The undersigned hereby instruct(s) you to tender to Purchaser the number of Shares indicated below (or if no number is indicated below, all Shares) held by you or your nominees for the account of the undersigned, upon the terms and subject to the conditions set forth in the Offer furnished to the undersigned. The undersigned understands and acknowledges that all questions as to the validity, form and eligibility (including time of receipt) and acceptance for payment of any tender of Shares made on my behalf will be determined by Purchaser in its sole discretion.
The method of delivery of this Instruction Form is at the election and risk of the tendering stockholder.
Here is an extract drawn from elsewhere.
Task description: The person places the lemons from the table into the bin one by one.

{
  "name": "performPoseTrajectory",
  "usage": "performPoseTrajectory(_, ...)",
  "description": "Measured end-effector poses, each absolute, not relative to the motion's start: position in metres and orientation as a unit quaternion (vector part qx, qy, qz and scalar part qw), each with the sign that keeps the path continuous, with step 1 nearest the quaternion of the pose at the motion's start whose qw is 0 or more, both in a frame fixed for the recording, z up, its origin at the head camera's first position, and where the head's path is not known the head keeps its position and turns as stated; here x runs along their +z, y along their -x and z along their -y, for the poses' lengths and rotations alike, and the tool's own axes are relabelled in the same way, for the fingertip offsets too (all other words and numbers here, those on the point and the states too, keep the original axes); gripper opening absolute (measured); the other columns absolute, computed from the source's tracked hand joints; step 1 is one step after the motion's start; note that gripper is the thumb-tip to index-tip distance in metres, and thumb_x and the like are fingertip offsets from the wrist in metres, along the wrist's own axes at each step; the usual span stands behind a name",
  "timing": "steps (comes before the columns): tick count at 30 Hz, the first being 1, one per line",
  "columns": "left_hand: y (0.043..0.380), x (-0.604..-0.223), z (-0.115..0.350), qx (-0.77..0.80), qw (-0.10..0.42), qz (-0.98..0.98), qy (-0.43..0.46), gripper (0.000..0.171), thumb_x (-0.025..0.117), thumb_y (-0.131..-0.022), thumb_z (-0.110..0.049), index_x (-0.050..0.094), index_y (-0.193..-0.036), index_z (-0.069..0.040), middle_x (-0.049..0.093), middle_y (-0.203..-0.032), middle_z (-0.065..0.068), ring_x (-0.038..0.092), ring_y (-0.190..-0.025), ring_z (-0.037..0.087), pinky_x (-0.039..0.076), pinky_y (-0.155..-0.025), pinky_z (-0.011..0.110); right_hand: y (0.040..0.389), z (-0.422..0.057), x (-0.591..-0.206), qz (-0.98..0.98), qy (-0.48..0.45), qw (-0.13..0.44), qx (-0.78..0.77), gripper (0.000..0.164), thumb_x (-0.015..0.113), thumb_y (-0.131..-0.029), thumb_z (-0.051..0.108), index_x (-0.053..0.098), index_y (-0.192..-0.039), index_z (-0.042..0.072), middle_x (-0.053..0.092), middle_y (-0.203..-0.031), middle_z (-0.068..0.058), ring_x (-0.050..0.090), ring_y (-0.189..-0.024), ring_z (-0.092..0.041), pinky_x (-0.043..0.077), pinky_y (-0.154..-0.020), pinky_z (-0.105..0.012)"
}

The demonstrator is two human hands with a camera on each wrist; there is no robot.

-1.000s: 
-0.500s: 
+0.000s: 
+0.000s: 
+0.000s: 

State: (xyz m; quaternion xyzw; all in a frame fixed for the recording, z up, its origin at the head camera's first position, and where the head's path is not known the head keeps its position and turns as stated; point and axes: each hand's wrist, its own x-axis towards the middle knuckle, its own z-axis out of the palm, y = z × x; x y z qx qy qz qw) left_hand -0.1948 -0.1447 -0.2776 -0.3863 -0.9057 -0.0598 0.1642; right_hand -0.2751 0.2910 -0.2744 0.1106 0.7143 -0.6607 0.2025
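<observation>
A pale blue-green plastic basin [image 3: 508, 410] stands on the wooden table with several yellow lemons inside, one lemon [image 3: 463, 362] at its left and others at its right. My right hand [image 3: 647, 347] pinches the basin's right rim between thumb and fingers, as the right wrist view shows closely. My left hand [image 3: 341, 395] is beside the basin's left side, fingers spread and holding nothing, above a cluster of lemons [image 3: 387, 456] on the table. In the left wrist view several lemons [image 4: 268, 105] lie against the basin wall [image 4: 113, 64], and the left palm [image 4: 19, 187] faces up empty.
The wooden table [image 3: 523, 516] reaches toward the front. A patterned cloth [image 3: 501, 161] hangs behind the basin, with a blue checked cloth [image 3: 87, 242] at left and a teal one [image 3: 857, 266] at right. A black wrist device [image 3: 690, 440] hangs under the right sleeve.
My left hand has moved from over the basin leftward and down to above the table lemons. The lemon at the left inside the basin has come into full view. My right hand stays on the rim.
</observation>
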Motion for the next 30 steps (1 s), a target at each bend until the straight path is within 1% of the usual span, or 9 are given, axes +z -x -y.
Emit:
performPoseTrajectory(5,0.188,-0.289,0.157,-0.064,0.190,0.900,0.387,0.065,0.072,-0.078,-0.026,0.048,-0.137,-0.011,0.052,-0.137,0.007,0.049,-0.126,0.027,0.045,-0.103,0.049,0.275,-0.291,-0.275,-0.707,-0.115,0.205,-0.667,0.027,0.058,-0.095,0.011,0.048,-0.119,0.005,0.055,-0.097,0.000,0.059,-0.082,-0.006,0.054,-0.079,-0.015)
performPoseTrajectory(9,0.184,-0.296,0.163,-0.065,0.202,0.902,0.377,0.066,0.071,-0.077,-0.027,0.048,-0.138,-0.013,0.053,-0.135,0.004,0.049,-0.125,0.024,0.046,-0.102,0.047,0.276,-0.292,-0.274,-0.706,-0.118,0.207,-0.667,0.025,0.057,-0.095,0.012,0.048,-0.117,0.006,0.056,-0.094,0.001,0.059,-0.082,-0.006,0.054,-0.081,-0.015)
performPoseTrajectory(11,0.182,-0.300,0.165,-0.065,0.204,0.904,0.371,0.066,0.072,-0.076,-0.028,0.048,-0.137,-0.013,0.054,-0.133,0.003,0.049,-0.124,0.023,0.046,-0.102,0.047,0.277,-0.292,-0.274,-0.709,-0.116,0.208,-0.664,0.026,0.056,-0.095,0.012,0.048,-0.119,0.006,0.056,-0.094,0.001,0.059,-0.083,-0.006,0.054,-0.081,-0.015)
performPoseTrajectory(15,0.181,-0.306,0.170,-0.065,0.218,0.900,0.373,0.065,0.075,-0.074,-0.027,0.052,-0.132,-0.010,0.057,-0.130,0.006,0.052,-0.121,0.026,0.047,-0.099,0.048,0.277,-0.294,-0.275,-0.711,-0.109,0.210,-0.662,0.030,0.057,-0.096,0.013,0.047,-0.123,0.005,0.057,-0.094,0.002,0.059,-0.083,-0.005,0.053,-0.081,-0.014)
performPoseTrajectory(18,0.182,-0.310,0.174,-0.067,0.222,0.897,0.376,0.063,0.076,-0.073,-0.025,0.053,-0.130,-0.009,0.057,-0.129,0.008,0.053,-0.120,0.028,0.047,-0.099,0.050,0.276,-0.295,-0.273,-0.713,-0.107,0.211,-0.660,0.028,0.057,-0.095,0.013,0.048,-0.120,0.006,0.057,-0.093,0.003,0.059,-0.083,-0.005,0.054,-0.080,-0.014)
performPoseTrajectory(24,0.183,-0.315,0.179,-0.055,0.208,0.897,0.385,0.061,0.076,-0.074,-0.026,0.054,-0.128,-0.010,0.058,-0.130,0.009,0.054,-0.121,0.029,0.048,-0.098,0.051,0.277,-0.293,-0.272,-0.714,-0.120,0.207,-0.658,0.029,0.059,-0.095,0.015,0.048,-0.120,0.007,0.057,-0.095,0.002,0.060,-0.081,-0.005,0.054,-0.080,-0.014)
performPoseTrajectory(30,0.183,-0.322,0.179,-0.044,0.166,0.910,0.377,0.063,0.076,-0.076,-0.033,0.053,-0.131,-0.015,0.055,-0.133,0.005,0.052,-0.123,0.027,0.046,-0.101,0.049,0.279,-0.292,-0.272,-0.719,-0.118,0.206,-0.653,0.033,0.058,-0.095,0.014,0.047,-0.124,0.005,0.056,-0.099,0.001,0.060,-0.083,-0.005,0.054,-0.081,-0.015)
We are not providing for guaranteed delivery procedures. This Instruction Form should be delivered to us in ample time to permit us to submit the tender on your behalf prior to the expiration of the Offer.
Number of Shares to be Tendered:
SIGN HERE
 
 
                Shares*
 
 
Signature(s)
Dated          
 
 
Name(s) (Please Print)
 
 
 
Address(es)
 
 
 
(Zip Code)
 
 
 
Area Code and Telephone Number
 
 
 
Taxpayer Identification or Social Security Number
*
Unless otherwise indicated, it will be assumed that all Shares held for the undersigned’s account are to be tendered.